Uniform, multicomponent, nanoscale particles

Next gen drugs are virus-like particles built from multiple molecular parts. Together, those discrete components confer structural integrity, immune system stealth, and cellular targeting. Some drug particles may be directed to genetic modification; others on delivering chemotherapy. In every instance, a next-gen drugs are engineered devices designed to maximize therapeutic effect. 

A merging of platforms

Despite being directed at quite different diseases, next-gen drugs, as a class, share much in common.
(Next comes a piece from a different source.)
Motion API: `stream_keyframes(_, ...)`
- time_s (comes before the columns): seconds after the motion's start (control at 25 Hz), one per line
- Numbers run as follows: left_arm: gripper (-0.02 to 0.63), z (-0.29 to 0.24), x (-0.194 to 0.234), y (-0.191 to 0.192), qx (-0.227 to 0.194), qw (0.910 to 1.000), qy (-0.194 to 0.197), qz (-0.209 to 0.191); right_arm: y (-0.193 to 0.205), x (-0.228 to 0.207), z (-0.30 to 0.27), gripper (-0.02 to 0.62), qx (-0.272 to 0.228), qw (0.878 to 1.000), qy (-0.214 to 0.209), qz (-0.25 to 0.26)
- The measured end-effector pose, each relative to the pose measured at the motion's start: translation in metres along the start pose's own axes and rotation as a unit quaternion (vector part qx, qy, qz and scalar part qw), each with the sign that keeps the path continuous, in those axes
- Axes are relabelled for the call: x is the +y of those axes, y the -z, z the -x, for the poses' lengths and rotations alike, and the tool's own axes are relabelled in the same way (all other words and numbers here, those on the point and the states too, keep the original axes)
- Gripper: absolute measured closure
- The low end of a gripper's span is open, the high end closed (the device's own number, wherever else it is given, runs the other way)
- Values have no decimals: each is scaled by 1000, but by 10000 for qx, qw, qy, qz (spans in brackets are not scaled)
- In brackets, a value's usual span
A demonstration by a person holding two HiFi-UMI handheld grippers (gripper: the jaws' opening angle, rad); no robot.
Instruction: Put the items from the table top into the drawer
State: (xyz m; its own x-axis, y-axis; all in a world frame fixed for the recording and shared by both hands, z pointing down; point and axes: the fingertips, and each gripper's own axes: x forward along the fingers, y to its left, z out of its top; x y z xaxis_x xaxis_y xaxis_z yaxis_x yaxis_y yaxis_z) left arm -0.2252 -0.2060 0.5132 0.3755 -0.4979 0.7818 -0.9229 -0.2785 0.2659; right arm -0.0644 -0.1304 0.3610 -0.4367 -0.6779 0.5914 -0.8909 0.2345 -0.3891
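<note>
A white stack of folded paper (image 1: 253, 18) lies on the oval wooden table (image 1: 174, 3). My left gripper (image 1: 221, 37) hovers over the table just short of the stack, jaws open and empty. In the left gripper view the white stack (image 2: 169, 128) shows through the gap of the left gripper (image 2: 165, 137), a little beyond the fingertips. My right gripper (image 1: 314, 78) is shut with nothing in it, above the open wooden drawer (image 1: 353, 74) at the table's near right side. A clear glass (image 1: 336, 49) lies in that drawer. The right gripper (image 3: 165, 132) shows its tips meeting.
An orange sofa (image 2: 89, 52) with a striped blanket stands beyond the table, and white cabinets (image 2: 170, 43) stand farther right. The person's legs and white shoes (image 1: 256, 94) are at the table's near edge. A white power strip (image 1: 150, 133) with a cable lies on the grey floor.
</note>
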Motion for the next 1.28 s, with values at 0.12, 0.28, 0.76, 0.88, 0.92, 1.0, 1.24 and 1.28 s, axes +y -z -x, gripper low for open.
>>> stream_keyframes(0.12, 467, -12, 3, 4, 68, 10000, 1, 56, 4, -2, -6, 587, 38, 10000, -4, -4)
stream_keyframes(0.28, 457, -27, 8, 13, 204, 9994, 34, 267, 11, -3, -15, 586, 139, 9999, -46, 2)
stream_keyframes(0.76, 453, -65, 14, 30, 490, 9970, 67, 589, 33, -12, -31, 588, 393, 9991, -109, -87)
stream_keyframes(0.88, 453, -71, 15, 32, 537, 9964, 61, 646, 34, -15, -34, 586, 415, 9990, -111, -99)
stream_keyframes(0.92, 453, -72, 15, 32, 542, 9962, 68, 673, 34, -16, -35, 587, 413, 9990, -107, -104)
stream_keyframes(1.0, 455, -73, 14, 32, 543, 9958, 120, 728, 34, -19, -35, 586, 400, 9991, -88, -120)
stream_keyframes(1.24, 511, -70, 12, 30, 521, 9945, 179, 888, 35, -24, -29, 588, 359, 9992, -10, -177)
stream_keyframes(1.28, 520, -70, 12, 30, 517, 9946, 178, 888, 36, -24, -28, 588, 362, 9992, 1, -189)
Most notably, there are common aspects in structural integrity, stealth, targeting, and nuclear location. But while next gen drugs will share most of their building blocks across a spectrum of medical conditions, specialist labs will be required to fine tune all elements of the design, and in particular, the specific mode of action. Large, inward-looking research programs will be replaced with a more distributive model. Drug design is a team sport, led by smaller, independent labs all over the world.

Gene modification

Most next gen drugs will be aimed at genetic modification and transcription interference. Several such platform technologies, including CRISPR, PNAs, zinc-finger, mRNA, and RNAi, are entering the clinic. These platforms are suitable for different types of disease conditions; all of them share the need for a delivery system.

Quantum dosing

How many particles are in a dose? The answer depends on the nature of the disease and its cure as much as particle targeting efficiency. For example, a disease like sickle cell might require only 10% transfection to achieve a functional cure; cancer, on the other hand, likely needs virtually all cancer cells neutralized. In short, a dose might range from millions to billions of particles.